*PROBLEM DESCRIPTION*
An exact copy of all the data below is needed.

*DATASET CONTENT*

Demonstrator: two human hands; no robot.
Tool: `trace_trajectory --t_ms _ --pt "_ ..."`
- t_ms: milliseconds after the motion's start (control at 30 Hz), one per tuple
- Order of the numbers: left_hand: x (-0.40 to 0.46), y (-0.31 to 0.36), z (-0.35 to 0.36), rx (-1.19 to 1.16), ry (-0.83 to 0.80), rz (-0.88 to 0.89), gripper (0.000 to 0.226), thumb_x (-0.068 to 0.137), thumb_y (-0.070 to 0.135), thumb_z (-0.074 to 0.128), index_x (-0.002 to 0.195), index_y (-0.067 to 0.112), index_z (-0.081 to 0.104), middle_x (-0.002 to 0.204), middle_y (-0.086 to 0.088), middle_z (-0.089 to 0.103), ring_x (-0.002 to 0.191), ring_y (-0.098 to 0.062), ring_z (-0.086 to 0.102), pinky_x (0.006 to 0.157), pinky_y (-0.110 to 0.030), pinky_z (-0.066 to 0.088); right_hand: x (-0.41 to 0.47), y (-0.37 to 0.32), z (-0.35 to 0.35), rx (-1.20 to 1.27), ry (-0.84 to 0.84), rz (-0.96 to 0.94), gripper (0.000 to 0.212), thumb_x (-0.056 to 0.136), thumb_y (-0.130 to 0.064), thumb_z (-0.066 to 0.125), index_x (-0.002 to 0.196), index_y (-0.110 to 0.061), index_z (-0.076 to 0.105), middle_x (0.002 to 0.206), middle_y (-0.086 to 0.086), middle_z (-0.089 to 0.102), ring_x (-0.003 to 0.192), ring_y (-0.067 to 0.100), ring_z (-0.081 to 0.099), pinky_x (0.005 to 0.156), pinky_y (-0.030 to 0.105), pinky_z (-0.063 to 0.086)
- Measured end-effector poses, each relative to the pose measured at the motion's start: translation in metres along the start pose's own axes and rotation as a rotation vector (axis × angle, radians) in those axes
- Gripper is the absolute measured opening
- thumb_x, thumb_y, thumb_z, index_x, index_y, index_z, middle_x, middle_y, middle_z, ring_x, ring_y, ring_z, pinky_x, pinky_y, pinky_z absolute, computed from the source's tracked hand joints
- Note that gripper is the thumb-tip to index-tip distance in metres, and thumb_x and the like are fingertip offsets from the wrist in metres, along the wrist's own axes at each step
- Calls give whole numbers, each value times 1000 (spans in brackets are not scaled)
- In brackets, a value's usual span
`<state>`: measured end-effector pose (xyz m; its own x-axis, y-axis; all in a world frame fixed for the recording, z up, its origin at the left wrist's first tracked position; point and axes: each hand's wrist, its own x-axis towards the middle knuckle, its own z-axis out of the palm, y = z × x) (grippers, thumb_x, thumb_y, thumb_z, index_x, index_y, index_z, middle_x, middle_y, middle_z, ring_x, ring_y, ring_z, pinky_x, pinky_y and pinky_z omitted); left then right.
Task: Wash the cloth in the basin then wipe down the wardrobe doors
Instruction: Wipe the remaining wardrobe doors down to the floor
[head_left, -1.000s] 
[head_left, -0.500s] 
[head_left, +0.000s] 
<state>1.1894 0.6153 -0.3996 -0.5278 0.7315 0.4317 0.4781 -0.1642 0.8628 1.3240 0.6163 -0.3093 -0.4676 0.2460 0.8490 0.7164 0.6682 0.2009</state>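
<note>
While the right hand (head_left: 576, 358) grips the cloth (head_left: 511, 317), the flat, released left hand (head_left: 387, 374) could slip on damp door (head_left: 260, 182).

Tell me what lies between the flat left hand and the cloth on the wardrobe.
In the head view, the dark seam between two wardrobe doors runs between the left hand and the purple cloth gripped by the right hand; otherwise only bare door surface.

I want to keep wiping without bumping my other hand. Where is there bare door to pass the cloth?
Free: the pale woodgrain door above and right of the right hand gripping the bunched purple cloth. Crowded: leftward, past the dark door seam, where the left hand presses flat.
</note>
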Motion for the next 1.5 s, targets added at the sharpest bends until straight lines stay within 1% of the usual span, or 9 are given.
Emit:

*RESPONSE AREA*
Demonstrator: two human hands; no robot.
Tool: `trace_trajectory --t_ms _ --pt "_ ..."`
- t_ms: milliseconds after the motion's start (control at 30 Hz), one per tuple
- Order of the numbers: left_hand: x (-0.40 to 0.46), y (-0.31 to 0.36), z (-0.35 to 0.36), rx (-1.19 to 1.16), ry (-0.83 to 0.80), rz (-0.88 to 0.89), gripper (0.000 to 0.226), thumb_x (-0.068 to 0.137), thumb_y (-0.070 to 0.135), thumb_z (-0.074 to 0.128), index_x (-0.002 to 0.195), index_y (-0.067 to 0.112), index_z (-0.081 to 0.104), middle_x (-0.002 to 0.204), middle_y (-0.086 to 0.088), middle_z (-0.089 to 0.103), ring_x (-0.002 to 0.191), ring_y (-0.098 to 0.062), ring_z (-0.086 to 0.102), pinky_x (0.006 to 0.157), pinky_y (-0.110 to 0.030), pinky_z (-0.066 to 0.088); right_hand: x (-0.41 to 0.47), y (-0.37 to 0.32), z (-0.35 to 0.35), rx (-1.20 to 1.27), ry (-0.84 to 0.84), rz (-0.96 to 0.94), gripper (0.000 to 0.212), thumb_x (-0.056 to 0.136), thumb_y (-0.130 to 0.064), thumb_z (-0.066 to 0.125), index_x (-0.002 to 0.196), index_y (-0.110 to 0.061), index_z (-0.076 to 0.105), middle_x (0.002 to 0.206), middle_y (-0.086 to 0.086), middle_z (-0.089 to 0.102), ring_x (-0.003 to 0.192), ring_y (-0.067 to 0.100), ring_z (-0.081 to 0.099), pinky_x (0.005 to 0.156), pinky_y (-0.030 to 0.105), pinky_z (-0.063 to 0.086)
- Measured end-effector poses, each relative to the pose measured at the motion's start: translation in metres along the start pose's own axes and rotation as a rotation vector (axis × angle, radians) in those axes
- Gripper is the absolute measured opening
- thumb_x, thumb_y, thumb_z, index_x, index_y, index_z, middle_x, middle_y, middle_z, ring_x, ring_y, ring_z, pinky_x, pinky_y, pinky_z absolute, computed from the source's tracked hand joints
- Note that gripper is the thumb-tip to index-tip distance in metres, and thumb_x and the like are fingertip offsets from the wrist in metres, along the wrist's own axes at each step
- Calls give whole numbers, each value times 1000 (spans in brackets are not scaled)
- In brackets, a value's usual span
`<state>`: measured end-effector pose (xyz m; its own x-axis, y-axis; all in a world frame fixed for the recording, z up, its origin at the left wrist's first tracked position; point and axes: each hand's wrist, its own x-axis towards the middle knuckle, its own z-axis out of the palm, y = z × x) (grippers, thumb_x, thumb_y, thumb_z, index_x, index_y, index_z, middle_x, middle_y, middle_z, ring_x, ring_y, ring_z, pinky_x, pinky_y and pinky_z omitted); left then right.
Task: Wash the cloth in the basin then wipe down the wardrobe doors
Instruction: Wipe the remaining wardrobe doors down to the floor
[head_left, -1.000s] 
[head_left, -0.500s] 
[head_left, +0.000s] 
<state>1.1894 0.6153 -0.3996 -0.5278 0.7315 0.4317 0.4781 -0.1642 0.8628 1.3240 0.6163 -0.3093 -0.4676 0.2460 0.8490 0.7164 0.6682 0.2009</state>
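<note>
While the right hand (head_left: 576, 358) grips the cloth (head_left: 511, 317), the flat, released left hand (head_left: 387, 374) could slip on damp door (head_left: 260, 182).

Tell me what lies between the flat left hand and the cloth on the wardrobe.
In the head view, the dark seam between two wardrobe doors runs between the left hand and the purple cloth gripped by the right hand; otherwise only bare door surface.

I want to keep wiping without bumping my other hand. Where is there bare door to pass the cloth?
Free: the pale woodgrain door above and right of the right hand gripping the bunched purple cloth. Crowded: leftward, past the dark door seam, where the left hand presses flat.
</note>
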Motion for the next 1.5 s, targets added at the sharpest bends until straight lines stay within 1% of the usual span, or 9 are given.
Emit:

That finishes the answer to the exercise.